Do you think we over-prompt our students?

Prompting is useful to focus the classroom’s attention on one part of a problem. It also helps the teacher steer the class towards a new problem or resource. 

However, prompting does not provide a shortcut to student understanding, so it shouldn’t be used to speed up classroom thinking…

So prompting is more of a classroom management tool?

It works on individual students too.

Prompting should appear to come from the teacher seeking truth “I wonder if there is another number that would work?” rather than coming from an all-knowing teacher “There’s another number that works here – can you find it?”

What’s wrong with that?

When I prompt students as an all-knowing teacher, it reminds them that they are in the learner seat… that I have driven down this same road and hit these same potholes… It reminds them, that they will just be rediscovering some old road.

I want my students to imagine themselves path finders through uncharted jungle.

I want to preserve their “illusion-of-first-discovery.”

The illusion-of-first-discovery…

Yes – it is an illusion, but it’s worth preserving as much as innocence.

Why?

Because most students find it motivating to imagine themselves on a unique quest.

I’m not convinced. An image comes into my head of Bertrand Russel studying Euclid:

Bio Russel

“At the age of eleven, I began Euclid, with my brother as tutor. This was one of the great events of my life, as dazzling as first love. I had not imagined there was anything so delicious in the world. From that moment until I was thirty-eight, mathematics was my chief interest and my chief source of happiness.

Bertrand Russel  1872-1970

I’m not convinced because having the humility to realize that you’re not discovering something new, and that you can learn from those who went before, seems a better model than letting students feel deluded that they are better than they really are.

It is a matter of maturity. Bertrand was an exceptional eleven year old. I think you will find that MOST students learn better if they are wrapped up in an illusion that they are contributing new ideas and / or are the first or fastest at solving a problem.

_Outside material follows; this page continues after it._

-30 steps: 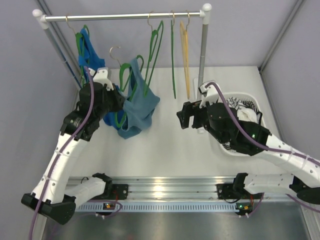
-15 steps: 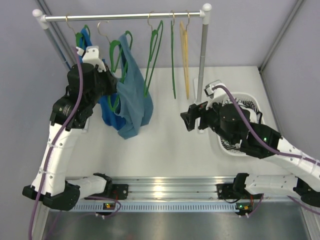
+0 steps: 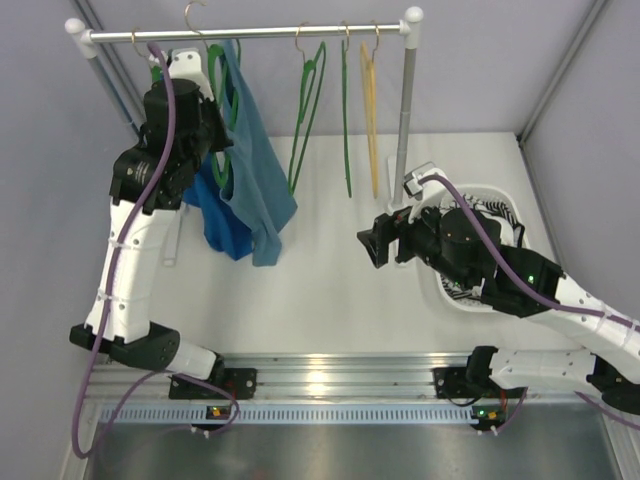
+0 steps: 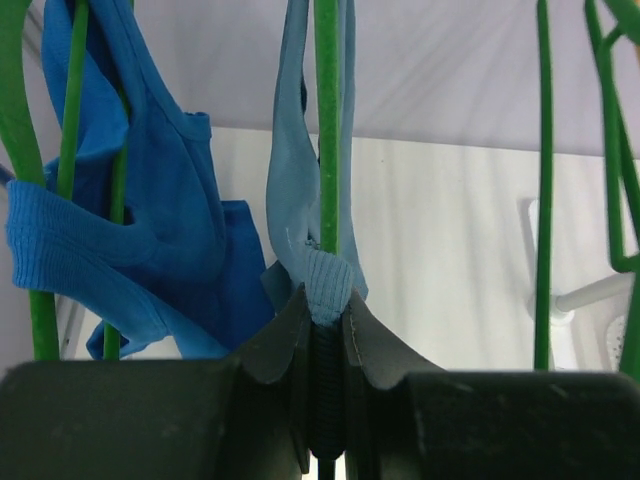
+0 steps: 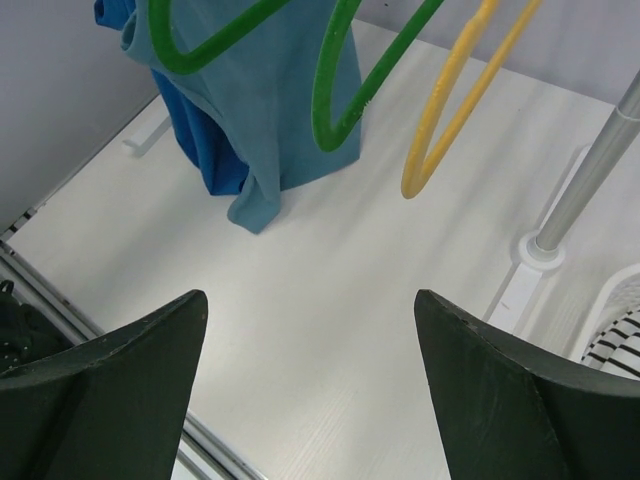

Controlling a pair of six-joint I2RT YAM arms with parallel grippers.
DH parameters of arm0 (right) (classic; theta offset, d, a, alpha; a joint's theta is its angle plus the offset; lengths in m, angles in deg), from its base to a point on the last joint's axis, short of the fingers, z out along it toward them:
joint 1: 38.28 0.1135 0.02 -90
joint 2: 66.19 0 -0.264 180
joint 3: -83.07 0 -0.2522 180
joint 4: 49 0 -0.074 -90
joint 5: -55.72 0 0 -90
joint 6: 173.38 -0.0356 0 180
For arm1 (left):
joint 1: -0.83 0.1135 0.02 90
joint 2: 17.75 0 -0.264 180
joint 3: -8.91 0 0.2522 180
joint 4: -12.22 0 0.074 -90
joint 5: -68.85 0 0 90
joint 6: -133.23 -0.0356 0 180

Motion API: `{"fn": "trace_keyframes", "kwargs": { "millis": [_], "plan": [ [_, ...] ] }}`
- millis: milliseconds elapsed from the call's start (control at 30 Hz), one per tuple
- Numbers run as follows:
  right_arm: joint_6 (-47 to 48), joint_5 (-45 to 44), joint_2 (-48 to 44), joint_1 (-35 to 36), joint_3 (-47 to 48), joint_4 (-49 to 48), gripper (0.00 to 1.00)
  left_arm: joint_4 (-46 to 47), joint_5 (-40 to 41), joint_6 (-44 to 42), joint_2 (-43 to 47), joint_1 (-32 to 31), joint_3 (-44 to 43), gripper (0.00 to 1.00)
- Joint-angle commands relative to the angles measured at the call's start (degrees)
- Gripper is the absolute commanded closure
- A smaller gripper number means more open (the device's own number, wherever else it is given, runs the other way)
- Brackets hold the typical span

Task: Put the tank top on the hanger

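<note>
At the far left a royal-blue knit garment (image 4: 170, 210) hung in soft folds, its band finely ribbed. Next to it the left claw (image 4: 325, 318) was pressed together on the hanger (image 4: 327, 120), a slim, glossy dark-green rod, pinching the ribbed edge of the tank top (image 3: 258, 175) along with it. The tank top, a soft, matte teal-blue cloth, draped from that hanger in a long limp sheet. It hung just beside the royal-blue garment, high up by the shiny metal rail (image 3: 280, 32) with its rounded white end caps. The hanger's curved metal hook (image 3: 187, 12) showed at the rail's line; whether it rested on the rail could not be told. Further right, bare green hangers (image 5: 318, 100) and a pale yellow one (image 5: 445, 97) dangled from the rail. Over the smooth white table (image 3: 330, 290) the right claw (image 5: 310, 390) stood spread wide, its dark wedge-shaped fingers holding nothing. At the far right a white plastic basket (image 3: 505, 195) with a rounded rim held black-and-white striped cloth (image 3: 482, 212).
</note>
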Motion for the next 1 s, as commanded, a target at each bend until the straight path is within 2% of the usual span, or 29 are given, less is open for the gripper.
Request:
{"fn": "trace_keyframes", "kwargs": {
  "millis": [0,200,333,667,700,800,900,933,967],
  "plan": [
    [1.0,1.1,-0.8,-0.1,1.6,-1.1,0.16,0.2,2.9,-1.6,-1.3,1.3,-4.0,1.0],
    [0.7,1.1,-0.8,-0.1,1.4,-1.0,0.16,-0.1,1.2,-1.9,-2.8,5.3,-3.1,1.0],
    [0.5,1.1,-1.1,-0.1,1.0,-1.2,0.16,-0.7,-3.5,-2.6,-3.4,8.8,-3.0,1.0],
    [-0.6,1.3,-1.8,0.0,-1.8,-2.8,0.15,-2.7,-9.3,-2.9,-1.8,9.2,1.1,0.99],
    [-0.8,1.3,-1.9,-0.1,-1.9,-2.9,0.15,-2.7,-9.6,-2.7,-1.4,9.2,1.4,0.92],
    [-0.9,1.4,-2.2,-0.1,-2.4,-3.4,0.15,-2.8,-10.6,-2.7,0.2,9.2,2.3,0.84],
    [-1.1,1.3,-2.2,-0.1,-2.7,-3.6,0.15,-2.9,-11.4,-2.6,1.7,9.2,2.3,0.7],
    [-1.1,1.3,-2.2,0.0,-2.9,-3.6,0.15,-3.0,-11.5,-2.6,2.1,9.2,2.2,0.63],
    [-1.3,1.3,-2.2,0.0,-3.1,-3.7,0.15,-3.0,-12.0,-2.7,2.7,9.2,2.2,0.6]
  ]
}}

I promote the “illusion-of-first-discovery” in a variety of ways including:

  1. Lying to my students – telling them that I don’t know an answer or haven’t got a clue how to proceed.

  2. Purposely jumping in and struggling with a problem I have not solved.

  3. Getting the students to create and solve their own  problems based on a template.

  4. Telling students that they are special because of something:

           “I’ve never seen any other person solve the problem in that way.”

           “You’re the first person to solve this problem today – What was your secret?”

           “Nobody else in the room is organizing their thinking like that.”

  5. Maintaining a level of classroom chaos so that the slow students are unaware that the faster students have already solved a problem.